Bangui, (C.N.C), 08-01-2016

« Le système informatique des élections a été verrouillé par un candidat aux législatives au profit d’un candidat à la présidentielle qui est en bonne position », c’est la substance de la déclaration du Directeur national de campagne du candidat du Rassemblement démocratique centrafricain (RDC) Désiré Nzanga Bilal Kolingba. Une déclaration faite, le 07 janvier 2016, lors d’une conférence de presse tenue dans la salle de conférence du Centre SOS santé à Bangui.

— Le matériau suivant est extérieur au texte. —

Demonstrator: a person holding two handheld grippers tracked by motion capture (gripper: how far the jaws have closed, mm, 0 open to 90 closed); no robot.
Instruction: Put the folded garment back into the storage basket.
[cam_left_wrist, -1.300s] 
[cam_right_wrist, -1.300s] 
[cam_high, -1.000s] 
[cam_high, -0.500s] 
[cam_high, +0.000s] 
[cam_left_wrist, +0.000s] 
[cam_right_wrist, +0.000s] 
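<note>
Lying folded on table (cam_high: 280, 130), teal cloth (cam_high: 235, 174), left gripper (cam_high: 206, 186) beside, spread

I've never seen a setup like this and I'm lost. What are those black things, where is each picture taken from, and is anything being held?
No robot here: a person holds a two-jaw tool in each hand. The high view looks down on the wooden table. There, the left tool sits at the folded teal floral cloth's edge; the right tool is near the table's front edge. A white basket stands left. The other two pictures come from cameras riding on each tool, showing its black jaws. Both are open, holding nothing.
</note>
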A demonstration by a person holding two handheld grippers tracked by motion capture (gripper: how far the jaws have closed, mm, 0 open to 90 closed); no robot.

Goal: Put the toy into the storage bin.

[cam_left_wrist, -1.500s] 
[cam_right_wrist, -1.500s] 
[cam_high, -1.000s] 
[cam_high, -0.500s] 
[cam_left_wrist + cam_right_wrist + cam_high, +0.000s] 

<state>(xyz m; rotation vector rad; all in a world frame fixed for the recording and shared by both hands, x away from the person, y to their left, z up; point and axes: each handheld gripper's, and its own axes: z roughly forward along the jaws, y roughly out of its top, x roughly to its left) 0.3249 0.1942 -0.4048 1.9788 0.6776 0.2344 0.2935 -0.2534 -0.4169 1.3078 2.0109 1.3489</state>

Le DNC du candidat du RDC, Anatole Ndemagouba-Gbogot n’y était pas allé sur l dos de la cuillère pour dénoncer les manœuvres organisées par l’Autorité nationale des Elections pour favoriser un des 30 candidats à la présidentielle de 30 décembre 2015 en Centrafrique. Le DNT a voulu à travers la rencontre avec les journalistes de démontrer et informer, selon lui, l’opinion nationale et internationale. Pour lui, une vaste manœuvre de détournement de certaines urnes et procès-verbaux a été organisée. Ces procès-verbaux, selon lui, ont été installés au siège même de l’ANE en vue de détourner l’expression du peuple.

« Quand on observe de près ce qui se passe au niveau de l’ANE, on peut déjà voir à l’œil nu les multiples cas de fraudes qui ont émaillé le scrutin du 30 décembre 2015. Déjà, le système informatique des élections au niveau de l’ANE a été installé par un candidat aux élections législatives qui appartient à un parti politique qui est en bonne position », Anatole Ndemagouba-Gbogot, Directeur national de Campagne de Désiré Zanga Kolingba, candidat du RDC à la présidentielle.

Pour aller dans la démonstration de preuves de ce qu’il qualifie de fraude électorale, Anatole Ndemagouba-Gbogot a évoqué l’inaccessibilité des représentants des candidats aux certains bureaux de vote dès le début des opérations électorales. Etant empêchés, « ils ont eu accès dans les bureaux de vote qu’à partir de 12 heures. Donc, ce qui prouve que pendant tout ce temps où les représentants ont été empêchés de rentrer dans les bureaux de vote, des multiples fraudes ont été émaillés », a-t-il martelé.

Le DNC prend à témoin les militants et sympathisants du Rassemblement Démocratique Centrafricain(RDC), les acteurs nationaux et internationaux dans le processus électoral en  RCA, de ce qui peut advenir. Pour lui, le peuple centrafricain doit rester serein et vigilant en s’employant et en se battant  de son énergie pour barrer la route au complot contre son choix. Il convient de rappeler que la République centrafricaine vient de traverser une crise qui l’a conduite dans le pétrin que chacun des Centrafricains doit prendre conscience afin d’éviter le pire à la population éprise de paix et justice.